North Beach Italian Heritage Parade & the Blue Angels in SF

Every year, good friends of ours celebrate Italian Heritage Day during Columbus Day weekend in North Beach, San Francisco....more specifically, from in front of Original Joe's restaurant and bar. This year I had the pleasure of joining in all the fun.  We couldn't have asked for a more spectacular day.  It was sunny, no fog, with temps close to the 90's.....yes, it was that warm.




The Italian Heritage Parade is the city's oldest civic event and the nation's oldest Italian-American parade and community celebration that works its way from Fisherman's Wharf to the quaint neighborhood of North Beach.  Every restaurant in the entire neighborhood of North Beach sets up outdoor, reserved seating, serving food, drinks and a front row view of the two hour + parade which begins at 12:30 p.m.





A family style lunch was served just after noon to our outdoor table at Original Joe's.  Oh so tender roasted chicken, flavorful beef, roasted potatoes, broccoli, ravioli, salad and plenty of vino.  What a spread!







Soon enough the parade made its way down past our table.





 A wide variety of parade entries kept us all entertained....from tossing candy and even a pizza to the parade viewers and diners.

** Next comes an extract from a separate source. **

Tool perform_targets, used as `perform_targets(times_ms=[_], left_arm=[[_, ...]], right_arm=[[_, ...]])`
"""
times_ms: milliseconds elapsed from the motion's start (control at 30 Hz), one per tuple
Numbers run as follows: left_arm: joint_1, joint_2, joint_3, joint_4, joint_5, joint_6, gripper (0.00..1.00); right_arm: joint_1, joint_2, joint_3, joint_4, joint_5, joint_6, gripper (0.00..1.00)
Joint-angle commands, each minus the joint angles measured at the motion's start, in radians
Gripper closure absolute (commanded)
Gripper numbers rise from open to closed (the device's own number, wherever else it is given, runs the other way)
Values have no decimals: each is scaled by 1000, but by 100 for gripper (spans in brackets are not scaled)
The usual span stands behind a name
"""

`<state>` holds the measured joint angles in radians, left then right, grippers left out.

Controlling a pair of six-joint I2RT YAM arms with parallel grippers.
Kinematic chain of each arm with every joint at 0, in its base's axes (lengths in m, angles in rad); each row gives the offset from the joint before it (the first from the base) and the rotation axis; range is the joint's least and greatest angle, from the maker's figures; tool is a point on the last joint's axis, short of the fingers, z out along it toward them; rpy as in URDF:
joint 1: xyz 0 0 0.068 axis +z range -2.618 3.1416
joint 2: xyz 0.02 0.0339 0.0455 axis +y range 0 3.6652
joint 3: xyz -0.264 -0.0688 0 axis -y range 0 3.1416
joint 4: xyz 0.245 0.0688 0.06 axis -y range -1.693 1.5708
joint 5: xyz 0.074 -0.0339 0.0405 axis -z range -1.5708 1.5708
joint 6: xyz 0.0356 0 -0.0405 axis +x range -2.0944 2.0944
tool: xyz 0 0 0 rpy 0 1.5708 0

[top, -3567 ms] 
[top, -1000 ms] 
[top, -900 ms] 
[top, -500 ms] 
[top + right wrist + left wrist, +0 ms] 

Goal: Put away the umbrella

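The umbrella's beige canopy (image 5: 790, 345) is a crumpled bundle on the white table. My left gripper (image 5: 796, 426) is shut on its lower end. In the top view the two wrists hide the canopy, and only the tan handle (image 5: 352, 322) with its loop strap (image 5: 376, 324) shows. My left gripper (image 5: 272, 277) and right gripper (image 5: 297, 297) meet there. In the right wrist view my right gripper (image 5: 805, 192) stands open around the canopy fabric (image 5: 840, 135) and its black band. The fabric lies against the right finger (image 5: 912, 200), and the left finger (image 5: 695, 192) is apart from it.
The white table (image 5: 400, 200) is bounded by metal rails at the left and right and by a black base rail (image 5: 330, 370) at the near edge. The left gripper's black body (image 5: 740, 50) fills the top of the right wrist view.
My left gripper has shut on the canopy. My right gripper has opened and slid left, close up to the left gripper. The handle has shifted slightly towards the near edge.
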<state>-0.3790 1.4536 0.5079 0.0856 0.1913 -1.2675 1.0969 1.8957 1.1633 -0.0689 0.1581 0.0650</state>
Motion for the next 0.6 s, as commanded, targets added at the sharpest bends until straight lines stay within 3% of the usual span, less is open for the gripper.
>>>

The Italian Heritage Parade happens to coinside with  Fleet Week in San Francisco and this year, the Blue Angels were scheduled to fly once again.  I was fortunate enough to be able to watch the entire Blue Angel show from the roof-top of Saints Peter and Paul Church in North Beach...{thanks Randy!!!}






Fighter jets; so loud, fast and powerful.....gives me chills every time.





We had a panoramic view of the bay and all North Beach from the roof top.  





Perfect for viewing some of our nation's top pilots.





I hope to make this weekend experience an annual tradition for myself.  If you're ever in the City or have thought about attending Fleet Week or the Italian Heritage Parade, I highly recommend it!